Sessismo e stereotipi a gogò sulle donne: ci si mette pure Rai1

Nel programma "Parliamone Sabato" di Paola Perego una grafica che elenca "sei motivi per scegliere una donna dell'Est". In molti si sono chiesti se fosse uno scherzo.

La schermata dove si elencano stereotipi sulle donne dell'Est

La schermata dove si elencano stereotipi sulle donne dell'Est

Claudia Sarritzu 20 marzo 2017

Questo pezzo potrebbe limitarsi a questa foto. Non credo ci sia molto da aggiungere a una performance così aberrante della Rai, il servizio pubblico, che noi paghiamo con il canone. La conduttrice di questo programma "Parliamone sabato" di cui io non conoscevo neppure l'esistenza (lo dico perché reputo molti programmini della tv di Stato pomeridiani nocivi alla salute dei nostri neuroni, quindi è meglio non conoscerli) è Paola Perego a cui vorrei domandare come ha potuto, da donna, fare tanto male al genere femminile in un colpo solo. Portare in modo prepotente il maschilismo nella tv pubblica e farlo impunemente. 

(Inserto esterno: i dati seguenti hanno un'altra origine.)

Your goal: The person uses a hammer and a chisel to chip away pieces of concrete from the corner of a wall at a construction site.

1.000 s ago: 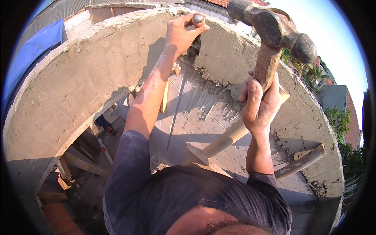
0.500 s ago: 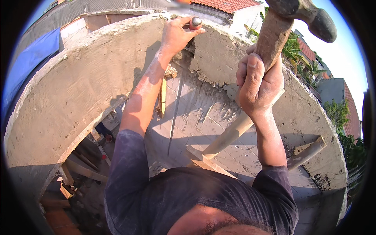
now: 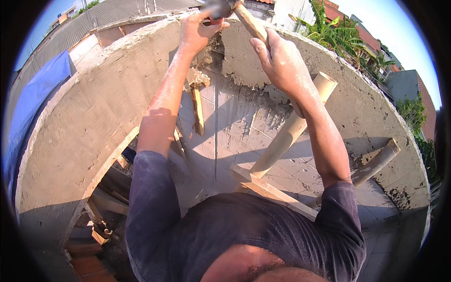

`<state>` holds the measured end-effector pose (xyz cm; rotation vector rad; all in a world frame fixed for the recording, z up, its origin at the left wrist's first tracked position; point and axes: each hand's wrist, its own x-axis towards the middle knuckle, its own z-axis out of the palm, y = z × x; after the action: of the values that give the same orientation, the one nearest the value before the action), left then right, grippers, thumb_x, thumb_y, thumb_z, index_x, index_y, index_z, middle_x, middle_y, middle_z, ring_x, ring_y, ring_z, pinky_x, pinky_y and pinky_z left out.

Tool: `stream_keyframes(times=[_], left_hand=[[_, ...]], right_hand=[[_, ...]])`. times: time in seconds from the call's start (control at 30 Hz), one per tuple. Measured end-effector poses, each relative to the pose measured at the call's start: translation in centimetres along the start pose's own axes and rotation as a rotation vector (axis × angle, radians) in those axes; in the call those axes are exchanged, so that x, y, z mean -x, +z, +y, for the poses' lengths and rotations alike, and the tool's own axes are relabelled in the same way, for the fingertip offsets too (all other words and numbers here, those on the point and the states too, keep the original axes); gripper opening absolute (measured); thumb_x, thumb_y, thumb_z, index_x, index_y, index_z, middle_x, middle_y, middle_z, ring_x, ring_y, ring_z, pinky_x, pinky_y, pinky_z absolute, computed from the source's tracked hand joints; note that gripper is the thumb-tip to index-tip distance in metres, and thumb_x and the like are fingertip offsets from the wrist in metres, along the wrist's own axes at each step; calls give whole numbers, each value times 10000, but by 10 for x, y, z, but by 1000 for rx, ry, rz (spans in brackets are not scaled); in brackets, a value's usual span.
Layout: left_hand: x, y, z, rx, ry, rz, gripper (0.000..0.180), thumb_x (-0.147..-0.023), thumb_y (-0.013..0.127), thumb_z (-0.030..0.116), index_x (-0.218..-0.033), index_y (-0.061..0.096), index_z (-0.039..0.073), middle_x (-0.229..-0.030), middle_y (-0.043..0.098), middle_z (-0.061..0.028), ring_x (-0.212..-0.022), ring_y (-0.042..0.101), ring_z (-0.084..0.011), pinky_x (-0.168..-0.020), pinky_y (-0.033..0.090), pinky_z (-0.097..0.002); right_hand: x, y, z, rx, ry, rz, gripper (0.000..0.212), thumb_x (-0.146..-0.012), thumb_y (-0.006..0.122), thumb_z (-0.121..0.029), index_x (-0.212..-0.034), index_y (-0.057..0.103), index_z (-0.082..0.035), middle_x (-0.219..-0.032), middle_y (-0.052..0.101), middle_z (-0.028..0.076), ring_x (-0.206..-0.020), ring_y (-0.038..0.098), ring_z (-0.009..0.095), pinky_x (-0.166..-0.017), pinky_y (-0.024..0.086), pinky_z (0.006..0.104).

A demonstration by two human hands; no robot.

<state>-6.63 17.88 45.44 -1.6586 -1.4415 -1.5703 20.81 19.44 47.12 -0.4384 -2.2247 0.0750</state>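
My left hand (image 3: 195,34) is closed around a chisel (image 3: 217,21) with a reddish grip, held at the top of the rough mortar wall (image 3: 98,113). Much of the chisel is hidden behind the hammer head and my fingers. My right hand (image 3: 285,61) grips the wooden handle (image 3: 252,21) of a hammer. Its blurred metal head (image 3: 217,8) is over the chisel's end and appears to meet it. Below my left hand, a broken, dark gap (image 3: 213,51) in the mortar exposes crumbly material.
A thick bamboo pole (image 3: 282,141) leans beneath my right forearm, beside a timber piece (image 3: 277,195). A wood strip (image 3: 198,110) hangs under the gap. Another pole (image 3: 376,162) stands at right. Blue tarp (image 3: 40,108) lies beyond the wall; an opening (image 3: 110,188) shows lower left.
My right hand has swung the hammer from raised at upper right down and left to the chisel. The left hand still holds the chisel; the view has shifted slightly.
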Motion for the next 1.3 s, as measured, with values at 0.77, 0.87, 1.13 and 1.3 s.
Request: stream_keyframes(times=[0.77,0.87,1.13,1.3], left_hand=[[-6,6,-18,-107,-144,-122,301,-781,899,330,-948,781,109,-813,766,-21,-744,696,-133,-735,549,-306],[-10,-21,-51,-67,-229,-19,304,-782,901,320,-935,782,86,-825,769,-19,-759,701,-119,-744,552,-295],[-31,-20,-12,-233,-242,13,428,-801,897,354,-1072,792,39,-946,796,-56,-844,729,-99,-825,566,-298],[-31,-9,-23,-345,-195,60,511,-770,889,477,-1069,804,71,-975,794,-97,-878,748,-198,-816,567,-333]], right_hand=[[4,13,5,-44,56,-25,375,-1040,580,-361,-997,542,9,-783,666,283,-829,671,500,-719,522,563],[11,-6,-25,-257,10,94,333,-1046,582,-315,-1014,555,16,-756,653,262,-781,666,485,-695,514,522],[21,-24,-16,-513,23,374,263,-1090,550,-285,-965,575,-55,-607,510,-40,-464,454,32,-426,361,215],[22,-14,-19,-547,83,278,239,-1066,588,-260,-1040,594,-22,-638,509,28,-537,463,96,-504,405,279]])
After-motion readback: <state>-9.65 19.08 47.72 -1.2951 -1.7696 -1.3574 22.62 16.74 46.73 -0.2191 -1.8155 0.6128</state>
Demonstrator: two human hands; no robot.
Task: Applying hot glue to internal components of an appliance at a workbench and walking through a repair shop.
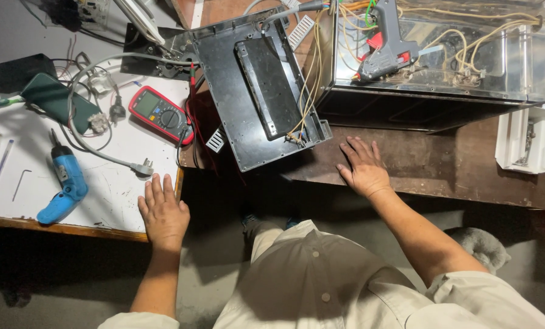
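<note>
Both hands are lying flat and empty here, fingers spread, gripping nothing. The left hand [163, 210] is resting palm down at the lower left of centre, on the near corner of the white tabletop [120, 158], its fingertips sitting just below the white plug [143, 166] at the end of a grey cable [80, 91] that is looping up across the top. The right hand [362, 167] is pressing palm down on the dark wooden bench [443, 164] at centre frame, fingers fanned toward the black plastic casing [257, 85], which is lying tilted just above and left of it, overhanging the gap between the two surfaces; the fingertips are close to its lower right corner but I cannot tell whether they are touching it. Yellowish wires [312, 73] are trailing from that corner up into the open metal chassis [443, 55] filling the upper right, where a grey glue gun [385, 42] is sitting on top. A red multimeter [163, 114] is lying between the left hand and the casing, above the plug. Over at the left edge, a blue cordless screwdriver [65, 186] is lying well apart from the left hand, with a dark green case [56, 100] above it. At the far right, a white plastic part [528, 139] is resting on the bench.
</note>
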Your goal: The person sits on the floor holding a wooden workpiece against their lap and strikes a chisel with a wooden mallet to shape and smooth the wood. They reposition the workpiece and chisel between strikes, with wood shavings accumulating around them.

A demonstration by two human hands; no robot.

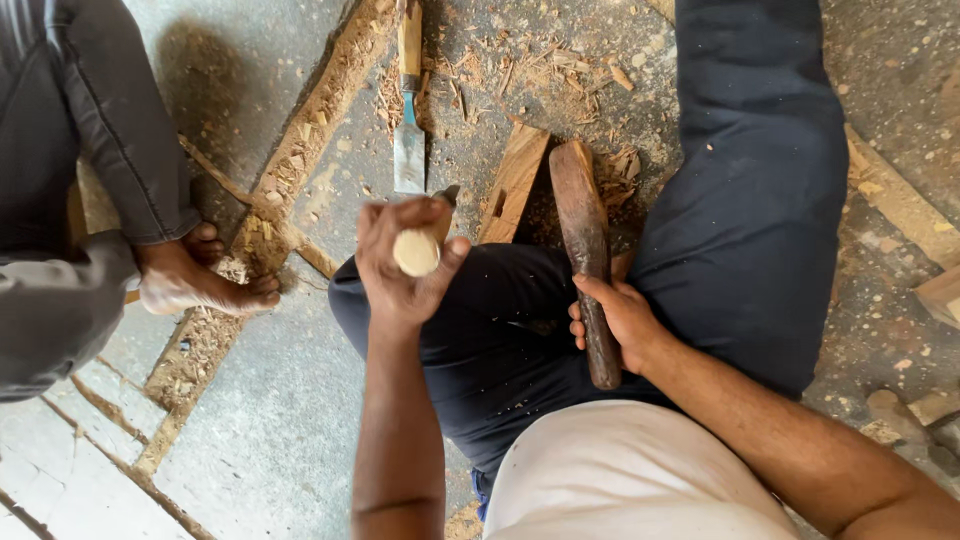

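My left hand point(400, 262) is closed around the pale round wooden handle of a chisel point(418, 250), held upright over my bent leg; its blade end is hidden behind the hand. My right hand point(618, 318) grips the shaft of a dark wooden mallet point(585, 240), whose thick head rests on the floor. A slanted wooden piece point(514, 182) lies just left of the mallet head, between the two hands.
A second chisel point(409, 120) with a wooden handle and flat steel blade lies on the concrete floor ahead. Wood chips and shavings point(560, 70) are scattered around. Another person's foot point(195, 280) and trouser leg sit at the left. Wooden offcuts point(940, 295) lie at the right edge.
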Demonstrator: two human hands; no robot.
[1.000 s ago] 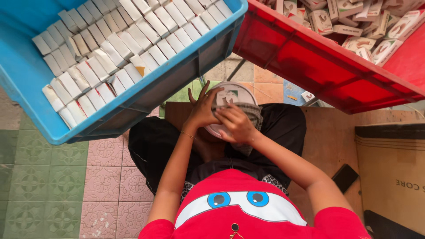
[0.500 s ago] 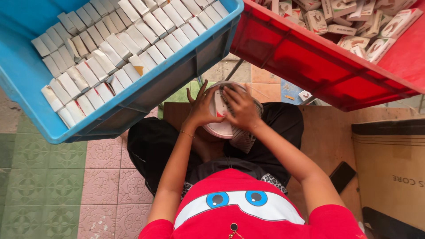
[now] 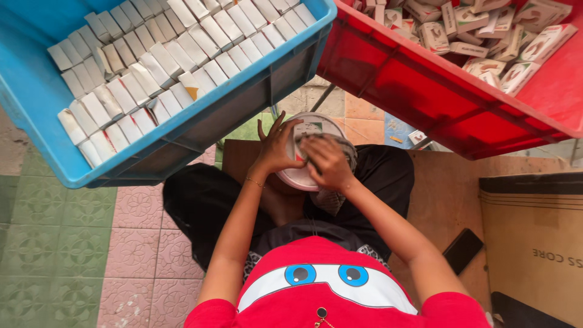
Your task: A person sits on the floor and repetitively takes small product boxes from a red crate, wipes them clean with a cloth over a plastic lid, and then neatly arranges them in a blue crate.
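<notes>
My left hand (image 3: 276, 147) holds the left side of a round white container (image 3: 303, 176) over my lap, fingers spread along its rim. My right hand (image 3: 325, 159) presses a grey cloth (image 3: 333, 197) down onto the container's top; part of the cloth hangs below my wrist. A small printed label shows on the container just above my right hand. I sit cross-legged in black trousers and a red shirt.
A blue crate (image 3: 36, 109) packed with several rows of small white boxes stands at upper left. A red crate (image 3: 419, 79) holding several loose printed cartons stands at upper right. A cardboard box (image 3: 534, 243) and a dark phone (image 3: 463, 250) lie to my right. Tiled floor at left.
My right hand with the cloth has slid down and across the container's top, covering more of it. My left hand keeps its hold on the left rim.
</notes>
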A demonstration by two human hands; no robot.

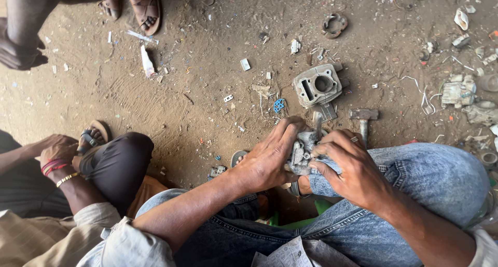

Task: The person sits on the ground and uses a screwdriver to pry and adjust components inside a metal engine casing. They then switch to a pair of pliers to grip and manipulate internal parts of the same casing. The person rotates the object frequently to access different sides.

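Note:
A small grey metal engine part sits between both my hands, just above my knees in blue jeans. My left hand wraps it from the left with fingers stretched over its top. My right hand, a ring on one finger, grips it from the right. A thin metal piece sticks up from the part between my fingers. On the dirt just beyond lies a grey engine cylinder block with a round bore, and a hammer rests to its right.
Another person sits at the left, a hand with red bracelets resting by a dark-trousered knee. Sandalled feet stand at the top left. Scraps, a metal ring and grey parts litter the dirt ground.

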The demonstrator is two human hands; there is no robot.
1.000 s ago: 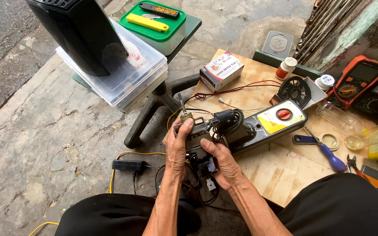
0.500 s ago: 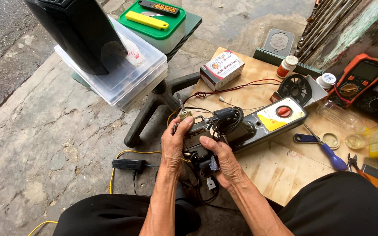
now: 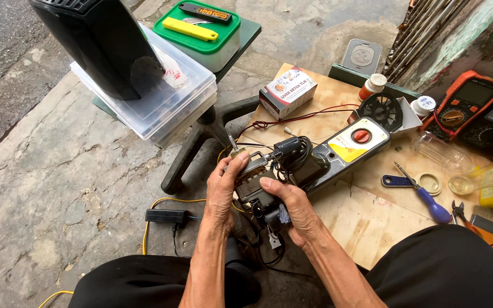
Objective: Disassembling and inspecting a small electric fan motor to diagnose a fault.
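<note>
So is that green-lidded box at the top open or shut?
Shut. The green lid sits flat on the pale box, with a yellow tool and a dark tool lying on top.

Both hands hold a small motor (image 3: 253, 181) with loose wires over the edge of a wooden surface (image 3: 366, 219). The left hand (image 3: 223, 188) wraps its left side, thumb on top; the right hand (image 3: 292, 208) closes its grip from the right. Just beside the motor lies a black panel with a red knob (image 3: 338, 151). A blue-handled screwdriver (image 3: 423, 194) lies near, and an orange multimeter (image 3: 466, 105) sits well apart.
</note>
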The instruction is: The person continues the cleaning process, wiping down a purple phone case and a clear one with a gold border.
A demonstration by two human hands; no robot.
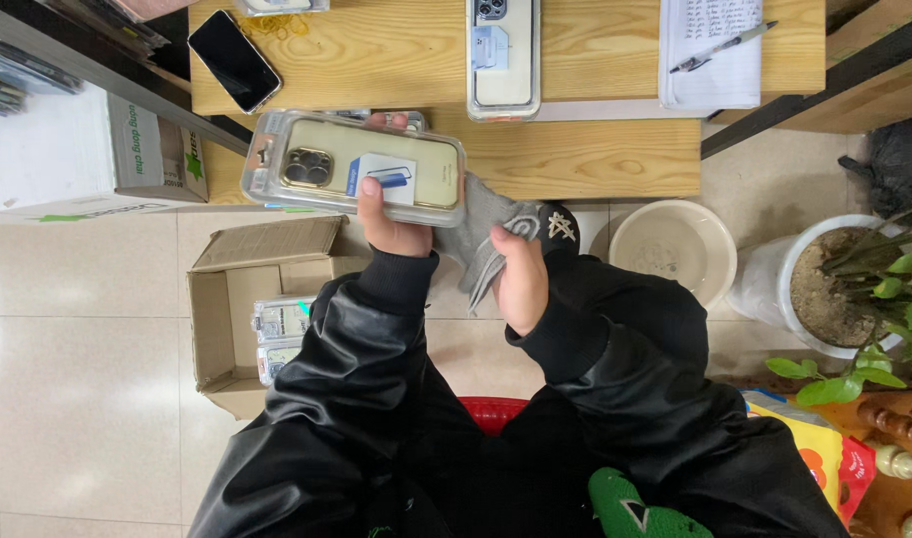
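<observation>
- Left hand — fingers closed round a clear boxed phone case, thumb on the front face, other fingertips showing over the far edge; the box is held level above the gap between the wooden desk and the person's lap.
- Boxed case: transparent pkg, pale yellow insert w/ camera cut-out at the left end, small blue-and-white card in the middle.
- Right hand — fingers curled shut on a grey cloth, which runs up to and touches the right end of the box.
- Step in hand, as judged: wiping the outside of the pkg, cloth at its right edge and underside.
- Next move would call for a steady left-hand grip while the cloth sweeps along the plastic, or a turn of the box to reach another face.
- On the desk, well apart from the hands: a second boxed case, a black smartphone, a notepad w/ a pen on it.
- On the floor, left of the knees — an open cardboard carton holding more boxed cases.
- Right: a beige basin and a potted plant.
</observation>
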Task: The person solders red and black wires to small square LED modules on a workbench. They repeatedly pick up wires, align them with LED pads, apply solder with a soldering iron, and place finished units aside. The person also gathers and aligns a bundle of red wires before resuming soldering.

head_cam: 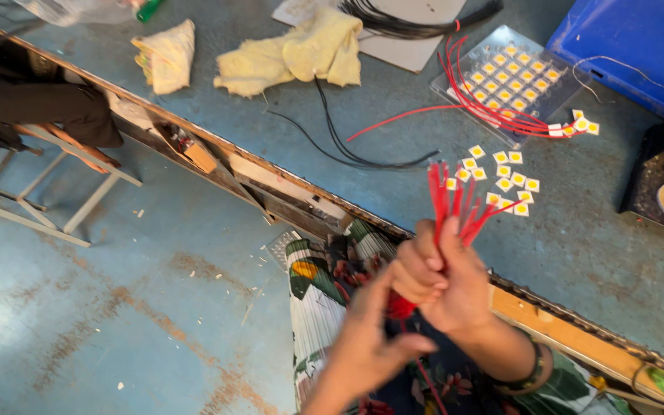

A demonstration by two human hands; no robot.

Ma andiamo per ordine: il tema è stato affrontato con diversi ospiti in studio, fra i quali l'ex Miss Italia Manila Nazzaro, il direttore di Novella 200 Roberto Alessi, Marta Flavi e l'attore Fabio Testi. Il dibattito è incentrato sulla grafica che Perego legge senza accorgersi di quanto sia scandaloso: 1) Sono tutte mamme, ma dopo aver partorito recuperano un fisico marmoreo; 2) Sono sempre sexy, niente tute né pigiamoni; 3) Perdonano il tradimento; 4) Sono disposte a far comandare l'uomo; 5) Sono casalinghe perfette e fin da piccole imparano i lavori di casa; 6) non frignano, non si appiccicano e non mettono il broncio. I punti vengono analizzati e commentati (e già viene da sorridere che si facciano dibattiti su argomenti simili come se si stesse parlando della crisi mediorentale) dagli ospiti senza alcun accenno alla critica.


Ma per fortuna, se gli ospiti in studio "non ci arrivano" concentrati come erano a dire sciocchezze è stato il web a scandalizzarsi e a twittare chiedendosi se fosse uno scherzo. "Non ho capito se la puntata di #ParliamoneSabato offendesse di più le donne italiane o quelle dell'est. comunque, com'è lontano l'8 marzo... ", ha commenta qualcun altro. Mentre la scrittrice Silvia Ballestra denuncia: "Fuori i nomi degli autori di “Parliamone sabato” di Rai1 subito. E domani tutti a casa, la Perego per prima. #Rai #donne #vergogna". La polemica cresce e alla fine arrivano le scuse. "Gli errori vanno riconosciuti sempre, senza se e senza ma. Chiedo scusa a tutti per quanto visto e sentito a #Parliamonesabato" ha commentato in un tweet il direttore di Rai Uno, Andrea Fabiano.


Ok le scuse, ma io mi chiedo come è possibile che certa gente finisca a lavorare in Rai? 


Persone senza buon gusto e buon senso. 


Le battaglie contro la violenza di genere e contro il patriarcato si perdono soprattutto in tv. Personalmente non chiedo "scuse" ma provvedimenti. Questo programma non è degno di essere trasmesso in una rete che sono obbligata a pagare con una tassa che è il canone.